Assignment: Return the whole listing unchanged. Drop the images.

─── Material provided ───

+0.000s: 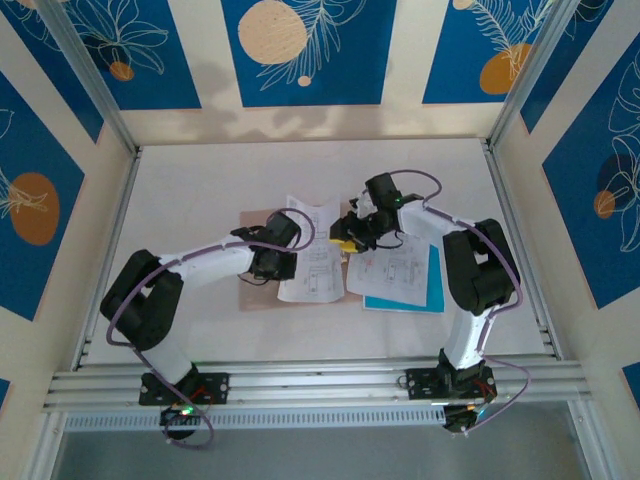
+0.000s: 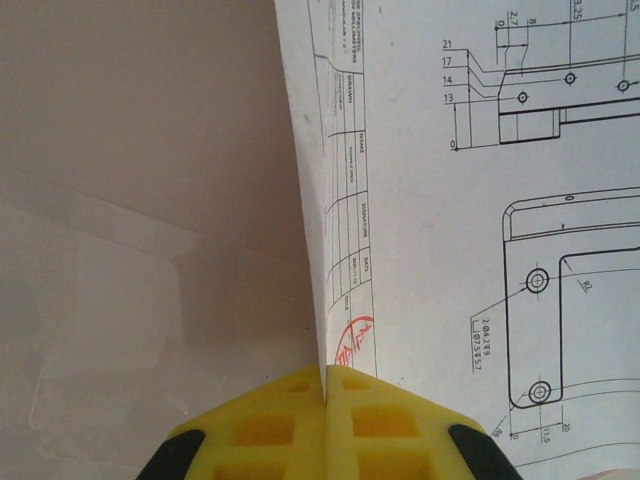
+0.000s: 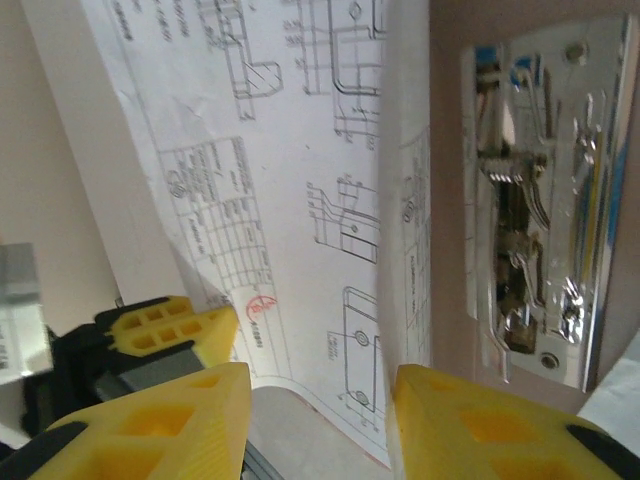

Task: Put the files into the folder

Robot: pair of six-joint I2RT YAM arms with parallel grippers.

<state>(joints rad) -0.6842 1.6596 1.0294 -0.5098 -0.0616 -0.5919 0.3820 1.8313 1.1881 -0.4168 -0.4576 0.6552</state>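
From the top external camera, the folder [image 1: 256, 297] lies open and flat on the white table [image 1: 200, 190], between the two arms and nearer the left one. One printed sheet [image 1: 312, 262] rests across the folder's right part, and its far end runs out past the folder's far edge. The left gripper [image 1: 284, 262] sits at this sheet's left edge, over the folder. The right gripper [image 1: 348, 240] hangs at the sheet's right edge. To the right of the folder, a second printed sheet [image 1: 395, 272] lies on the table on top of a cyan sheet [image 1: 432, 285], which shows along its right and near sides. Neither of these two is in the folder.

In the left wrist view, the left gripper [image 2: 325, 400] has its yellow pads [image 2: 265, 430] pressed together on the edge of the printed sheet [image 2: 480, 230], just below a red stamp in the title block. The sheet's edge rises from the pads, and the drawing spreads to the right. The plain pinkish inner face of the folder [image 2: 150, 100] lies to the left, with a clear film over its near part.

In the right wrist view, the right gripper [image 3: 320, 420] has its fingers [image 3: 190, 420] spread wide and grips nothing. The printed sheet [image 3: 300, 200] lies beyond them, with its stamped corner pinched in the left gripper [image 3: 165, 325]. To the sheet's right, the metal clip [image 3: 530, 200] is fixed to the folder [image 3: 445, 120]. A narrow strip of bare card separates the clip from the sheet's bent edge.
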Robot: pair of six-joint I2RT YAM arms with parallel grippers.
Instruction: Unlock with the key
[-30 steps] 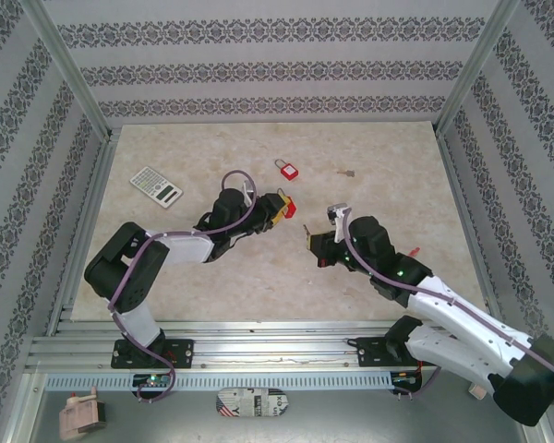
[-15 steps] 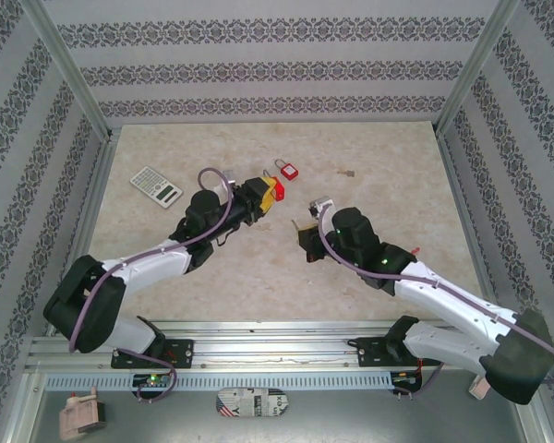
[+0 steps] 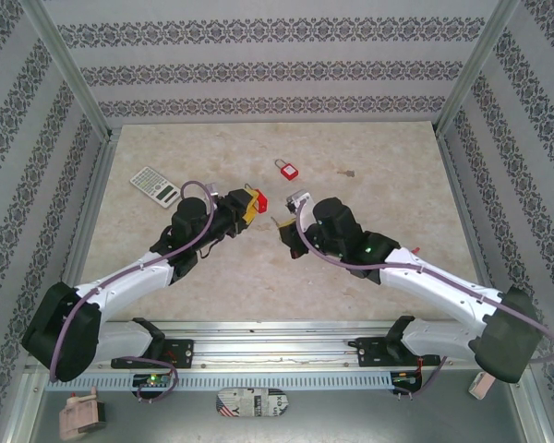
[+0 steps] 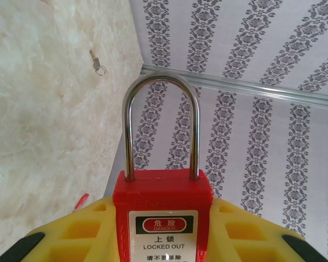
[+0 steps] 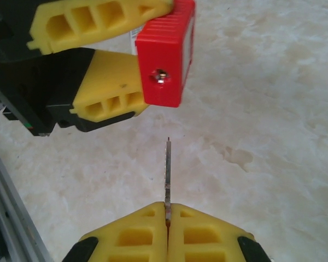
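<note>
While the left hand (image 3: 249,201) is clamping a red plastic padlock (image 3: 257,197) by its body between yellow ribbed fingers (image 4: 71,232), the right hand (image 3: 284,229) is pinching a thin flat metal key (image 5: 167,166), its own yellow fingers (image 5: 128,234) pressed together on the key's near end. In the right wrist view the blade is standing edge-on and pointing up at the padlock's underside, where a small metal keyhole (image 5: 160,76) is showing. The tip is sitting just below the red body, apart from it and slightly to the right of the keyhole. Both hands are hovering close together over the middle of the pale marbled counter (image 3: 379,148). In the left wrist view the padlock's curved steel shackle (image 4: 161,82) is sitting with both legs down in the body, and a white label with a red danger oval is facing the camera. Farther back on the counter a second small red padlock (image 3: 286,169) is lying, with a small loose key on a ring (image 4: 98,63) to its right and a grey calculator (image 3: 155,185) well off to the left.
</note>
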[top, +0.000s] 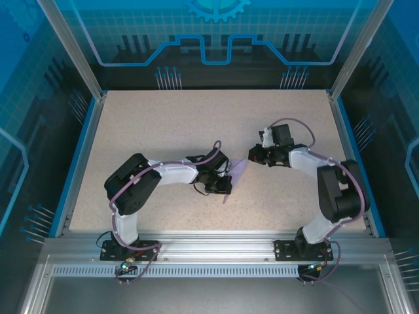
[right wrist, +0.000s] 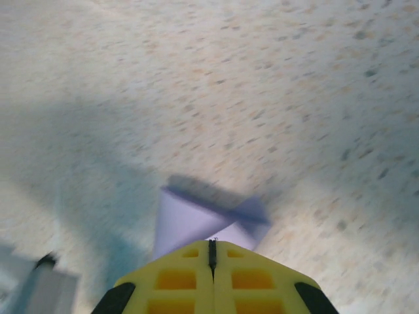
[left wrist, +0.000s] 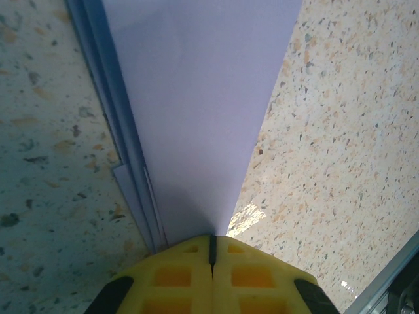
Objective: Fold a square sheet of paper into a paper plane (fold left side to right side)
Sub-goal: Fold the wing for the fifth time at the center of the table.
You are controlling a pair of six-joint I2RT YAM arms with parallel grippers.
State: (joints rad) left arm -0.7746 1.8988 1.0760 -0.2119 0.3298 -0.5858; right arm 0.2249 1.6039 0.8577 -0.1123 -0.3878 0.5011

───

Response:
+0.000s: 
+0.000s: 
+0.000s: 

Task: Put the files into the folder

Robot: pair of six-joint I2RT YAM arms with parallel grippers.

<state>(joints rad) -0.6842 1.6596 1.0294 -0.5098 -0.0616 -0.5919 0.3820 1.8313 1.1881 -0.4168 -0.4576 0.6552</state>
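From the top external camera, the folder [image 1: 256, 297] lies open and flat on the white table [image 1: 200, 190], between the two arms and nearer the left one. One printed sheet [image 1: 312, 262] rests across the folder's right part, and its far end runs out past the folder's far edge. The left gripper [image 1: 284, 262] sits at this sheet's left edge, over the folder. The right gripper [image 1: 348, 240] hangs at the sheet's right edge. To the right of the folder, a second printed sheet [image 1: 395, 272] lies on the table on top of a cyan sheet [image 1: 432, 285], which shows along its right and near sides. Neither of these two is in the folder.

In the left wrist view, the left gripper [image 2: 325, 400] has its yellow pads [image 2: 265, 430] pressed together on the edge of the printed sheet [image 2: 480, 230], just below a red stamp in the title block. The sheet's edge rises from the pads, and the drawing spreads to the right. The plain pinkish inner face of the folder [image 2: 150, 100] lies to the left, with a clear film over its near part.

In the right wrist view, the right gripper [image 3: 320, 420] has its fingers [image 3: 190, 420] spread wide and grips nothing. The printed sheet [image 3: 300, 200] lies beyond them, with its stamped corner pinched in the left gripper [image 3: 165, 325]. To the sheet's right, the metal clip [image 3: 530, 200] is fixed to the folder [image 3: 445, 120]. A narrow strip of bare card separates the clip from the sheet's bent edge.
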Robot: pair of six-joint I2RT YAM arms with parallel grippers.
Instruction: Unlock with the key
[-30 steps] 
[-15 steps] 
[+0 steps] 
[+0 steps] 
[+0 steps] 
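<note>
While the left hand (image 3: 249,201) is clamping a red plastic padlock (image 3: 257,197) by its body between yellow ribbed fingers (image 4: 71,232), the right hand (image 3: 284,229) is pinching a thin flat metal key (image 5: 167,166), its own yellow fingers (image 5: 128,234) pressed together on the key's near end. In the right wrist view the blade is standing edge-on and pointing up at the padlock's underside, where a small metal keyhole (image 5: 160,76) is showing. The tip is sitting just below the red body, apart from it and slightly to the right of the keyhole. Both hands are hovering close together over the middle of the pale marbled counter (image 3: 379,148). In the left wrist view the padlock's curved steel shackle (image 4: 161,82) is sitting with both legs down in the body, and a white label with a red danger oval is facing the camera. Farther back on the counter a second small red padlock (image 3: 286,169) is lying, with a small loose key on a ring (image 4: 98,63) to its right and a grey calculator (image 3: 155,185) well off to the left.
</note>
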[top, +0.000s] 
[right wrist, +0.000s] 
[left wrist, +0.000s] 
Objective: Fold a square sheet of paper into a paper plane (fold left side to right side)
Sub-goal: Fold the wing for the fifth time at the center of the table.
You are controlling a pair of six-joint I2RT YAM arms with parallel grippers.
State: (joints rad) left arm -0.7746 1.8988 1.0760 -0.2119 0.3298 -0.5858; right arm 0.2249 1.6039 0.8577 -0.1123 -0.3878 0.5011

The exercise requires no further answer.